A l’occasion d’une question orale posée dans l’hémicycle, j’ai interpellé le Gouvernement au sujet du projet de déclassement de l’A6 et de l’A7 dans ses portions traversant la métropole lyonnaise.

J’ai souhaité que le Gouvernement précise le calendrier de ce déclassement. J’ai surtout insisté sur la nécessaire concertation des collectivités limitrophes de la métropole, en raison des conséquences que le projet de déclassement engendre sur leur territoire. Il n’est en effet pas acceptable que des initiatives métropolitaines dont les conséquences débordent largement les limites administratives ne fassent pas l’objet de concertations à l’échelle adéquate.

Dans sa réponse, la secrétaire d’État Barbara Pompili a confirmé que « le décret de déclassement sera pris d’ici la fin de l’année. Ensuite, après délibération de la métropole à la fin du mois de janvier, un arrêté préfectoral actera le reclassement de ces portions dans le domaine public routier métropolitain ».

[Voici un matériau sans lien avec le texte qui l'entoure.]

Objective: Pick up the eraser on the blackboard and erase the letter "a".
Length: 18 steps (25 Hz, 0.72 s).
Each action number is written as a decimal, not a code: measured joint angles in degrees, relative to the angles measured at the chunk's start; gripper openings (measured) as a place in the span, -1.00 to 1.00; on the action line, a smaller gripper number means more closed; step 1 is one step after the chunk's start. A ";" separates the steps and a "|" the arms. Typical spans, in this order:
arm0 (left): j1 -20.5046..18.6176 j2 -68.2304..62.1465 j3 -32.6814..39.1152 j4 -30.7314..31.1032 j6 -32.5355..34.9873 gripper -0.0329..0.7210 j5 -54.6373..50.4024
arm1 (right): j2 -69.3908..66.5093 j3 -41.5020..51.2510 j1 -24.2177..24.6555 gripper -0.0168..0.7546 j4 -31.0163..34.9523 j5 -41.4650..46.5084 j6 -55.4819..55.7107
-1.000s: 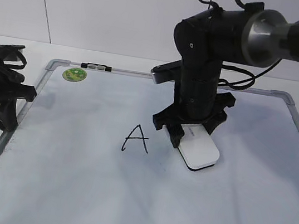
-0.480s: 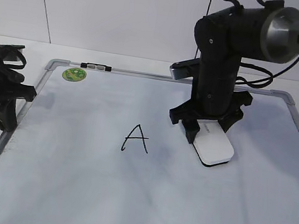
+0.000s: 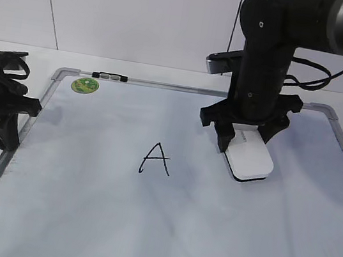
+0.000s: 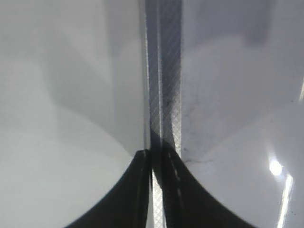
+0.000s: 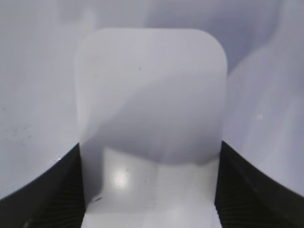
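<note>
white plastic, the eraser sits clamped between the fingers of the right gripper, its free end poking out past the fingertips over the blackboard. off to that gripper's left stands a capital "A". the left gripper is pinched together with nothing between its tips, poised over the board's grey frame.
</note>
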State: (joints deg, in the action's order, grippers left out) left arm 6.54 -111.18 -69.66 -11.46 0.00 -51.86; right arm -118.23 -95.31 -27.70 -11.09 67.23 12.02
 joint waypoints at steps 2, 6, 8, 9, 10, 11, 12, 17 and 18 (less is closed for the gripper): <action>0.00 0.00 0.00 0.11 0.00 -0.77 0.00 | 0.30 0.00 0.36 0.44 0.85 0.98 0.21; 0.00 0.00 0.00 0.11 0.00 -0.77 0.00 | 1.16 0.00 2.32 0.44 3.49 2.04 0.21; 0.00 0.00 0.00 0.11 0.00 -0.77 0.00 | 1.90 0.00 4.15 0.44 4.33 2.28 0.21; 0.00 0.00 0.00 0.11 0.00 -0.77 0.00 | 2.34 0.00 4.98 0.44 4.43 2.35 0.10; 0.00 0.00 0.00 0.11 0.00 -0.77 0.00 | 2.85 0.00 5.58 0.44 4.43 2.35 -0.04; 0.00 0.00 0.00 0.11 0.00 -0.77 0.00 | 3.11 0.00 6.29 0.44 3.97 2.35 -0.14; 0.00 0.00 0.00 0.22 0.00 -0.77 0.00 | 3.48 0.00 6.83 0.44 3.53 2.35 -0.14; 0.00 0.00 0.00 0.33 0.00 -0.77 0.00 | 4.19 0.78 9.78 0.44 4.66 2.64 -2.01; 0.00 0.00 0.00 0.33 0.00 -0.77 0.00 | 4.44 1.79 10.48 0.44 5.12 2.64 -2.23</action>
State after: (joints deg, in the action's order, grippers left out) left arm 6.54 -111.18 -69.66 -11.13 0.00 -51.86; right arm -113.79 -93.52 -17.22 -5.97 69.86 9.79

Les aménagements prévus par la Métropole pour transformer ces portions d’autoroute en boulevards urbains ont vocation à en écarter le trafic de transit. Cela représente environ 16000 véhicules chaque jour (pour mémoire, la place St Louis à Vienne accueille chaque jour près de 110 000 véhicules). La ministre a insisté sur les conditions qui entourent la réalisation de ces aménagements ; « je souligne, a-t-elle précisé, que la métropole de Lyon devra assumer la responsabilité et les conséquences des modifications envisagées sur l’itinéraire ainsi déclassé ». En terme simple, la métropole ne peut envisager elle même la réalisation d’un grand contournement de Lyon alors 

qu’elle le promet aujourd’hui pour 2025. De même pour un « shunt » au niveau de Chasse sur Rhône prévu pour 2030 dans des documents de la Métropole issu du Scot (ci-contre). Je comprends donc que la Métropole devra
gérer à l’intérieur même de son périmètre l’absorption du trafic de transit.

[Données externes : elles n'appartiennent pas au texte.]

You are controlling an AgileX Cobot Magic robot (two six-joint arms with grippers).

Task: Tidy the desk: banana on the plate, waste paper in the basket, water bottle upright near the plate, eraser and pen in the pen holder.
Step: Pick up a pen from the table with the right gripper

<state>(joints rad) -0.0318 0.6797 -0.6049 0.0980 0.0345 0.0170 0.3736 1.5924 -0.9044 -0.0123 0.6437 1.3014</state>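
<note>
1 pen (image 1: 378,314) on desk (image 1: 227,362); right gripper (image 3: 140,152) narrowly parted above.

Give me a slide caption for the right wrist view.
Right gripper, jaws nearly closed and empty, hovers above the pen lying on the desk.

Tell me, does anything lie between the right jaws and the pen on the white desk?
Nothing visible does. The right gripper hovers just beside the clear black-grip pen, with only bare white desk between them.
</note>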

Mais dans le même temps la ministre confirme l’existence d’une étude « cofinancée par la métropole de Lyon » sur un grand contournement de Lyon menés par le Préfet de Lyon « dans le cadre du contrat de plan État-région 2015-2020 ». Nous devons donc rester extrêmement vigilants sur les réflexions en cours et imposer notre présence autour de la table pour éviter cette perspective.

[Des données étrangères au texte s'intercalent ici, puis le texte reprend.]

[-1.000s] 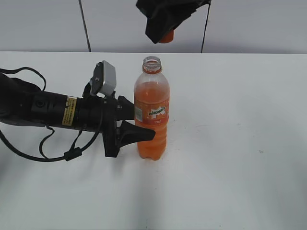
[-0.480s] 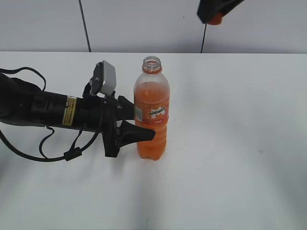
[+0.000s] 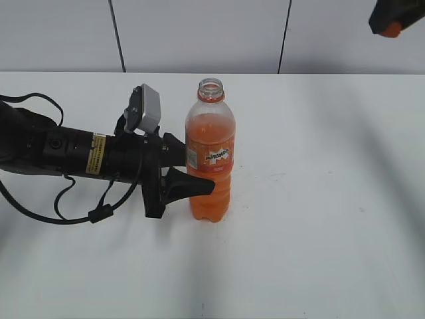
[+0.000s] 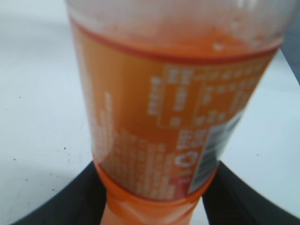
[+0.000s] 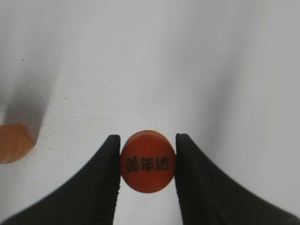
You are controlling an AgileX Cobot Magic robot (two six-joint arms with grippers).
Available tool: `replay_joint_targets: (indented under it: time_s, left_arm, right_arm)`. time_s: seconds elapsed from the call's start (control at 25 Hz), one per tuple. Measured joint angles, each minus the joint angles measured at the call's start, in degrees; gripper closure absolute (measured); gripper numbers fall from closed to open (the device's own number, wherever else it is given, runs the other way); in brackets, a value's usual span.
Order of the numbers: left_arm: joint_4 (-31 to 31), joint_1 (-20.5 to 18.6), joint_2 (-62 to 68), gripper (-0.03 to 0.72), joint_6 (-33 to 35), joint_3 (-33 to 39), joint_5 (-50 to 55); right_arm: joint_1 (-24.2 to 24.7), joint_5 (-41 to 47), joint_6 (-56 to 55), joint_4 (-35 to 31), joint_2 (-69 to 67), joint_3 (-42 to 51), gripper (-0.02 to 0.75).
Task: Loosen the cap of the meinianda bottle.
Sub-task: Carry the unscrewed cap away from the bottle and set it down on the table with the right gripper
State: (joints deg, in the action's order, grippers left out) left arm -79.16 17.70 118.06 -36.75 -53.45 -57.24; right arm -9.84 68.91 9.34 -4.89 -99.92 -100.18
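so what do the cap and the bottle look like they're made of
The cap, pinched in the right gripper, looks like opaque orange plastic with a matte top: flat colour, dark printed characters, no glare. The bottle, held by the left gripper, looks like clear thin plastic: the orange drink shows through, and a glossy printed label wraps it.

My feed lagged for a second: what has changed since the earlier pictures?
The right gripper, shut on the cap, carried it rightward from above the meinianda bottle to the exterior view's top-right corner. The left gripper stays clamped on the open, upright bottle.
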Motion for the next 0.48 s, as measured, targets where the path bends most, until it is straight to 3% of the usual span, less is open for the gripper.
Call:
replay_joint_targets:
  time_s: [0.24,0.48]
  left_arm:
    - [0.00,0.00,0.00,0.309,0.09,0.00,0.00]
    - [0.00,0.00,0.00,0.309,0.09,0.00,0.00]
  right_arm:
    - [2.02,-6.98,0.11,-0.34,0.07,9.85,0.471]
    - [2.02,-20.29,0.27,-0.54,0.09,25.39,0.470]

La ministre a confirmé en conclusion que les élus de nos territoires seraient invités à participer à cette réflexion. Elle confirme ainsi les propos qui m’on été tenus par le Préfet de Région la semaine dernière, lequel prévoit un rendu des études au printemps prochain. Je continuerai bien-sûr à suivre ce dossier important pour notre territoire dans les mois à venir.